La Habana. EFE.- La intelectual Aitana Alberti, hija de los grandes escritores españoles Rafael Alberti y María Teresa León, ha muerto a los 84 años en La Habana, donde residía desde 1984, según medios estatales. Nacida en 1941 en Argentina, donde se exiliaron sus padres durante la Guerra Civil Española, dedicó su labor en Cuba fundamentalmente de la poesía y las artes.
Aitana Alberti presidió la Cátedra Rafael Alberti de la Universidad de La Habana y durante más de quince años trabajó en el centro cultural Dulce María Loynaz donde dirigió el espacio "Fe de vida: Imagen y palabra" dedicado a divulgar la obra de los poetas de la "Generación del 27", a la que perteneció su padre.
Aitana Alberti dedicó su vida a la poesía y las artes
También fue miembro del Movimiento de Poetas del Mundo y presidió en Cuba el Proyecto Cultural Sur, que agrupa 30 ciudades de Europa y América, y Festival Internacional de Poesía de La Habana.
Una nota publicada en portada del periódico Granma ha expresado que Aitana Alberti "deja un vacío inmenso en la cultura cubana" y será recordada como "una incansable defensora de la poesía, la memoria, la paz y el diálogo entre pueblos".
Su obra poética incluye los títulos Poemas de Aitana Alberti (1955), Pupila al viento (1998), Y de nuevo nacer (1999), Amazona en la centella (2016) y los libros de narrativa Inquilinos de la soledad (2006) -un homenaje a los exiliados de la guerra civil española- y Cuentos persas (2018) que fueron traducidos a los idiomas alemán, polaco, ruso, rumano e italiano.

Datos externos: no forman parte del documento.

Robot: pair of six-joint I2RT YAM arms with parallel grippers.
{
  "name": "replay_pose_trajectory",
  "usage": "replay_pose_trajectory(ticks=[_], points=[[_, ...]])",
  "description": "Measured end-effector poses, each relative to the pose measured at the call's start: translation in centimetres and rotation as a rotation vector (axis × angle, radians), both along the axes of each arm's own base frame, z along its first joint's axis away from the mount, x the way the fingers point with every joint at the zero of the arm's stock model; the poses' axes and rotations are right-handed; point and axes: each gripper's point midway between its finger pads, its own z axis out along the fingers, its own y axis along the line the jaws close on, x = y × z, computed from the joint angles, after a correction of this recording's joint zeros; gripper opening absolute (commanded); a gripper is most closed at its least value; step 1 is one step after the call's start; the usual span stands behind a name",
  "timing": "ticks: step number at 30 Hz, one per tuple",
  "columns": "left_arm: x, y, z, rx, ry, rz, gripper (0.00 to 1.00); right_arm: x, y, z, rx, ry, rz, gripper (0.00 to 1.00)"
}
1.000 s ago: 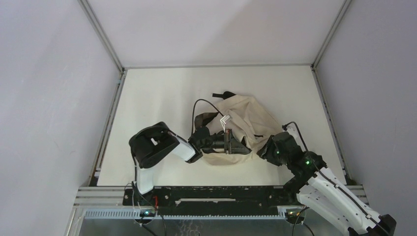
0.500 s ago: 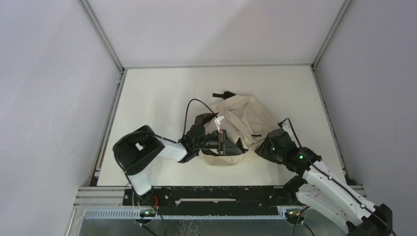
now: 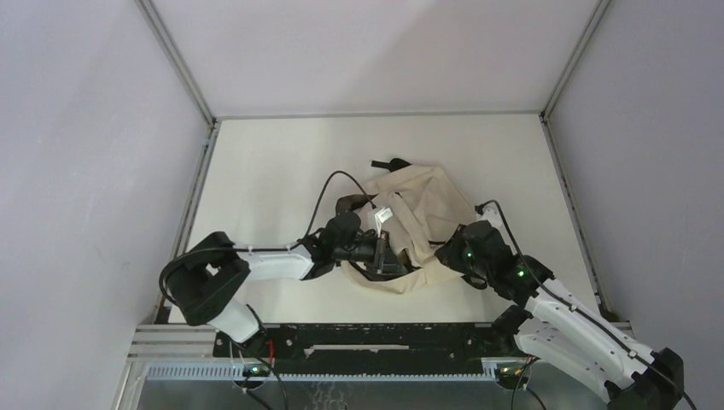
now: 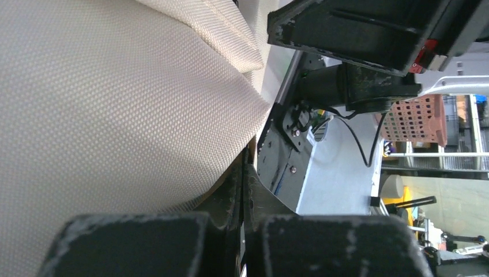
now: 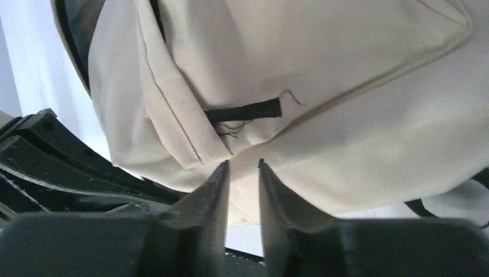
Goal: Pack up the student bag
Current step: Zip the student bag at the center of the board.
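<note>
Nothing readable in any of my views. White tag (image 3: 383,214) on student bag (image 3: 431,201) is way too small from top cam, can't tell if it has print. Wrist cams up close on canvas, no lettering legible there. Orange crate (image 4: 415,118) in background of left wrist view is too far and blurry to read.

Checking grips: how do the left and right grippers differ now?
The left gripper is shut, pinching an edge of the student bag; the right gripper has its jaws slightly apart, clamping nothing. Left works the bag's left side, right its right. Both are at the bag.
</note>
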Motion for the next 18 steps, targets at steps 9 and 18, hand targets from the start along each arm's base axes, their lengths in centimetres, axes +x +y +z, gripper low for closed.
replay_pose_trajectory(ticks=[9, 18], points=[[-0.4, 1.6, 0.0, 0.081, -0.04, 0.021, 0.0, -0.3, 1.7, -0.5, 0.082, 0.1, -0.044, 0.49], [-1.2, 2.1, 0.1, 0.129, -0.092, 0.023, 0.0, -2.1, 3.5, 1.1, 0.384, 0.251, -0.194, 0.62]])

Reivindicó la figura de María Teresa León como defensora de la mujer
Aitana Alberti siempre se dedicó a cuidar la memoria de sus padres y fue ella también quien reivindicó en especial la figura de María Teresa León, una escritora más a la sombra del poeta Rafael Alberti. Cuando se celebró el centenario de la escritora en 2003, Aitana señaló en unas jornadas: "Mi madre fue la cola del cometa, pero la luz del cometa está en su cola, no?, entonces mi madre era todo", al presentar a su madre recordando unos versos de la escritora dedicados a Alberti que decían: "Ahora yo soy la cola del cometa. El va delante. Rafael nunca ha perdido su luz".

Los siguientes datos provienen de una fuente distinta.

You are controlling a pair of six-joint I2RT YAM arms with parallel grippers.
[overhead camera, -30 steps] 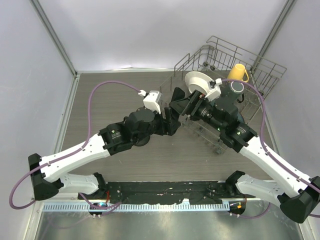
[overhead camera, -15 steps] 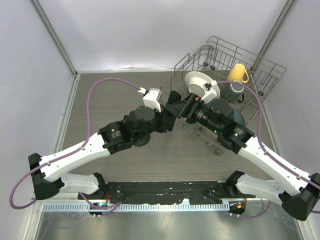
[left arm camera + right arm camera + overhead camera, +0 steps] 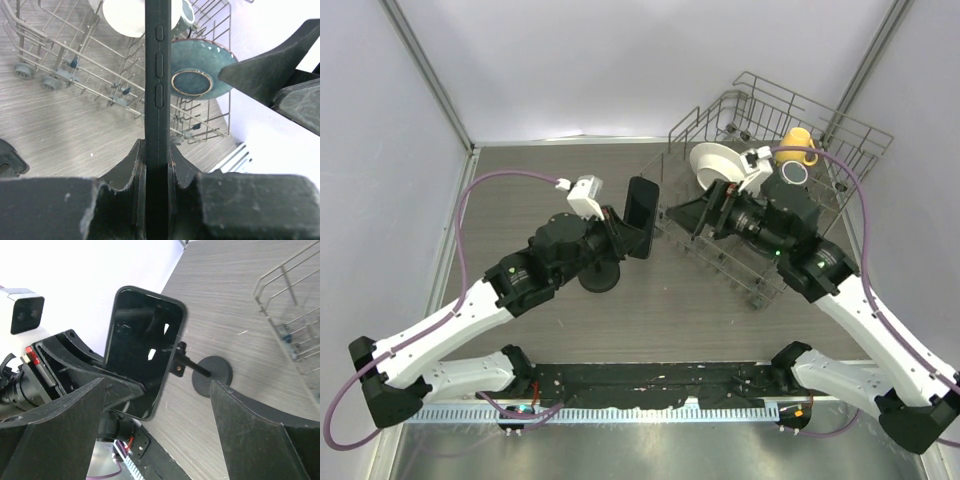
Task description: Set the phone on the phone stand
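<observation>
The phone (image 3: 641,217) is a thin black slab held upright above the table, and my left gripper (image 3: 620,238) is shut on its lower end. In the left wrist view the phone's edge (image 3: 159,75) with its side buttons rises from between the clamped pads of the left gripper (image 3: 158,160). My right gripper (image 3: 685,218) stands open just right of the phone, apart from it. Between the wide fingers of the right gripper (image 3: 157,385) show the phone's face (image 3: 142,340) and the phone stand (image 3: 212,375) behind it. The stand's disc base (image 3: 597,277) lies partly under the left arm.
A grey wire dish rack (image 3: 775,110) fills the back right, holding a white plate (image 3: 715,165), a yellow mug (image 3: 798,145) and a teal plate (image 3: 195,80). The right arm reaches across the rack's front. Side walls close in the table.
The left gripper has shut on the phone and drawn it left, away from the right gripper. The right gripper has opened wider and pulled back toward the rack.
</observation>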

Palabras, que aún siendo verdad como corrobora la hija de ambos creadores, no pudieron eclipsar la figura de María Teresa. "La fama de mi padre no ocultó la grandeza de mi madre. Ella tenía luz propia y ambos supieron conciliar muy bien su trabajo. Alberti admiraba profundamente su obra y ella le tenía un respeto ilimitado", explicaba a Efe la intelectual fallecida.

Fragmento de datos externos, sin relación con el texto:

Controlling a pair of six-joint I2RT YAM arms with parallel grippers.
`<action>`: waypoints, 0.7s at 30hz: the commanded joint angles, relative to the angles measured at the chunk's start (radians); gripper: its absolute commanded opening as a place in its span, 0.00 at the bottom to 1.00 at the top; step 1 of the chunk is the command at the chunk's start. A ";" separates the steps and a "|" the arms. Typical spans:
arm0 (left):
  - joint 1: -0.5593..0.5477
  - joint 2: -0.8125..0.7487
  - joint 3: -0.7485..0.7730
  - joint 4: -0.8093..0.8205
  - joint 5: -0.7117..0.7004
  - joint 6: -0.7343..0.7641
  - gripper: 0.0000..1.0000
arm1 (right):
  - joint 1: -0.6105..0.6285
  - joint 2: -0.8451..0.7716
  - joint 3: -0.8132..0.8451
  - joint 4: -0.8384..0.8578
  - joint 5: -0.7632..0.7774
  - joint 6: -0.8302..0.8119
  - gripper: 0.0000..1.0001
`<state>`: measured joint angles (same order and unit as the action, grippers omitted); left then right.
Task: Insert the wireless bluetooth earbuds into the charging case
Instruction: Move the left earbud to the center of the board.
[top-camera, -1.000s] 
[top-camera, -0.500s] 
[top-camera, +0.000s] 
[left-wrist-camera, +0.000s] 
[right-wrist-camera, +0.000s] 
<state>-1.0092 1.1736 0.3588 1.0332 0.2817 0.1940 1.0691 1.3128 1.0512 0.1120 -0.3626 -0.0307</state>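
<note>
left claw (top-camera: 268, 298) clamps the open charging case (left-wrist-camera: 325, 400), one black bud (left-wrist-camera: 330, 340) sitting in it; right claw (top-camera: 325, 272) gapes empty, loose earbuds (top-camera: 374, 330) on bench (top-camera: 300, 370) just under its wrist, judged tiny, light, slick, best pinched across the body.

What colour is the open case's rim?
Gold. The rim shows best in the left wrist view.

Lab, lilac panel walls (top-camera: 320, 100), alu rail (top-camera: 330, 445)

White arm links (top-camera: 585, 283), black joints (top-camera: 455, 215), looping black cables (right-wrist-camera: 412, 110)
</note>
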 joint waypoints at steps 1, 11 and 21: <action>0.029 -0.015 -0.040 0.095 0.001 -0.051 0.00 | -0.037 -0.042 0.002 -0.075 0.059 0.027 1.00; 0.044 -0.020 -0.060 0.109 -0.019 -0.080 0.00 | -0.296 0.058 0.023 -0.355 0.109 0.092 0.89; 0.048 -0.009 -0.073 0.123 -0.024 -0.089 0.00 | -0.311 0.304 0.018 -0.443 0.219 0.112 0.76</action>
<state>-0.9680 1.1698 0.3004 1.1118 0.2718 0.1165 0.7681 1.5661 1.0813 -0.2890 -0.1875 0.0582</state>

"Pero hay que reconocer -precisó- que la intensa obra de María Teresa León es infinitamente menos conocida por el público español, y quiero que este centenario sirva para que se publiquen sus libros, y que estén en las librerías, y que quienes los lean sepan que esos libros fueron escritos por una gran defensora de la mujer".
"Mi madre fue una precursora en este país de la reivindicación de la mujer trabajadora, de la creadora, de la mujer en todos sus aspectos. Ella siempre sentía mucha pena por las mujeres sometidas, totalmente pretéritas, aplastadas por el machismo", matizó.